Os preparativos para a visita foram detalhados pela secretária de América Latina e Caribe, Gisela Padovan, durante uma coletiva no Itamaraty. Lula deve chegar ao Panamá na terça-feira, 27, previsto para o final da tarde. Na quarta-feira, sob os holofotes do fórum, ele fará sua apresentação em um painel ao lado de outros presidentes. Como convidado de honra, sua fala ocorrerá logo após o discurso do presidente anfitrião, José Raúl Mulino.
Na mesma quarta-feira, está programada uma visita a uma das eclusas do famoso Canal do Panamá para uma fotografia oficial do evento. Em seguida, Lula tem uma reunião bilateral proposta com Mulino, que ainda não foi formalmente confirmada pelo Ministério das Relações Exteriores. O dia terminará com um almoço entre os chefes de Estado participantes, antes do retorno à Brasília no início da tarde.
Esperam-se diversos encontros bilaterais, abrangendo líderes de diferentes orientações políticas. Gisela Padovan destacou a importância do diálogo com presidentes de todas as correntes ideológicas, enfatizando que as relações históricas entre os países são mais relevantes do que as disputas momentâneas. Entre os líderes que já confirmaram presença estão representantes de países como Equador, Guatemala, Bolívia e Chile, além do primeiro-ministro da Jamaica.
No que concerne aos temas do fórum, os tópicos incluem o papel econômico da região, infraestrutura, desenvolvimento, inteligência artificial, comércio regional, energia e segurança alimentar. A questão da segurança, incluindo combates ao crime organizado, se destaca como um dos principais pontos de discussão. A diplomata brasileira prevê a contribuição significativa do Brasil, com ênfase nos avanços da administração penitenciária.

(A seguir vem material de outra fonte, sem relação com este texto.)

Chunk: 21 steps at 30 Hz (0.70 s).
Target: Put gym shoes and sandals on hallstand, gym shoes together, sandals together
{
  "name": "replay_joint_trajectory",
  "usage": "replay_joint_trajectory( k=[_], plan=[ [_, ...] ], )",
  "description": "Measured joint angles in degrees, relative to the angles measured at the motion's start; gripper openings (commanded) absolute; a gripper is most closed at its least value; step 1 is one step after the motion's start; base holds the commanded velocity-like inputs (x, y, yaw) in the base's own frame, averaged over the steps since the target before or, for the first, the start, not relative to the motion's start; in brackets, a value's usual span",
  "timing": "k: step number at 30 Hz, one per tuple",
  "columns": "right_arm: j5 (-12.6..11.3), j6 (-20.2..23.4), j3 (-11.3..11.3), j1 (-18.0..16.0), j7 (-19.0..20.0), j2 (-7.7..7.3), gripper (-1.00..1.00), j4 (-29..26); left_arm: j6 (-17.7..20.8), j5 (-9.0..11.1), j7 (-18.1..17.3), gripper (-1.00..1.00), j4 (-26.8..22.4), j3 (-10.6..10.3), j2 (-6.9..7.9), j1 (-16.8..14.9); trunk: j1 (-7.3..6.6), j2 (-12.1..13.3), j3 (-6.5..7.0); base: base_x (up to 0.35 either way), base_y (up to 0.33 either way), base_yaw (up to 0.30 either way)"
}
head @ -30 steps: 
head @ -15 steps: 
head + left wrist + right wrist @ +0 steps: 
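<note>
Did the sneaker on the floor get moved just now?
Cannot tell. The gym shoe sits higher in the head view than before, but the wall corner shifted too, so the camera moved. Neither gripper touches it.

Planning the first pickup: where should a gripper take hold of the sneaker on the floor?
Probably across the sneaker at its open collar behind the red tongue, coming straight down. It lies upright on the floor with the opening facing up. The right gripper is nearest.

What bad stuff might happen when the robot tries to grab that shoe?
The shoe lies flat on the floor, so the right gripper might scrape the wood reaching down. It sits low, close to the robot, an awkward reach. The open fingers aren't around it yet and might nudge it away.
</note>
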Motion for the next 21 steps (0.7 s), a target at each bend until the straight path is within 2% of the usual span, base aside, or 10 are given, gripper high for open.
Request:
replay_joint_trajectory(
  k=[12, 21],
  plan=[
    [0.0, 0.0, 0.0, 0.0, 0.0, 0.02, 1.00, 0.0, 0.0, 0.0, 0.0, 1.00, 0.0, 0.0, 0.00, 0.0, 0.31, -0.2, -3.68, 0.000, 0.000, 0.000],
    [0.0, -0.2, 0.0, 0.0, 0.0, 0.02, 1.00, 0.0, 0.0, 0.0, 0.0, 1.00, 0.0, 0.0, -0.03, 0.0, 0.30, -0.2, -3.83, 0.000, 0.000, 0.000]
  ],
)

Além disso, o chanceler brasileiro, Mauro Vieira, deverá tratar de assuntos que incluem facilitação de investimentos entre Brasil e Panamá, além de medidas que agilizem a circulação de capital. A expectativa é que novos acordos impulsionem a atual relação, que já conta com um substancial investimento brasileiro no Panamá.
Ressaltou-se que o Brasil ocupa a posição de 15º maior país usuárico do Canal do Panamá, com um volume significativo de produtos exportados. Quanto à geopolítica da região, o Brasil adota uma postura de neutralidade em relação à disputa entre Estados Unidos e China por influência no canal panamenho.
Por fim, Gisela Padovan mencionou que o Panamá é o primeiro país da América Central a se associar ao Mercosul, refletindo um estreitamento nas relações comerciais. As interações entre os dois países, que já evidenciam um aumento expressivo nas trocas comerciais, prometem gerar novos desdobramentos e parcerias, com destaque para a recente aquisição de aeronaves Super Tucano pela força aérea panamenha.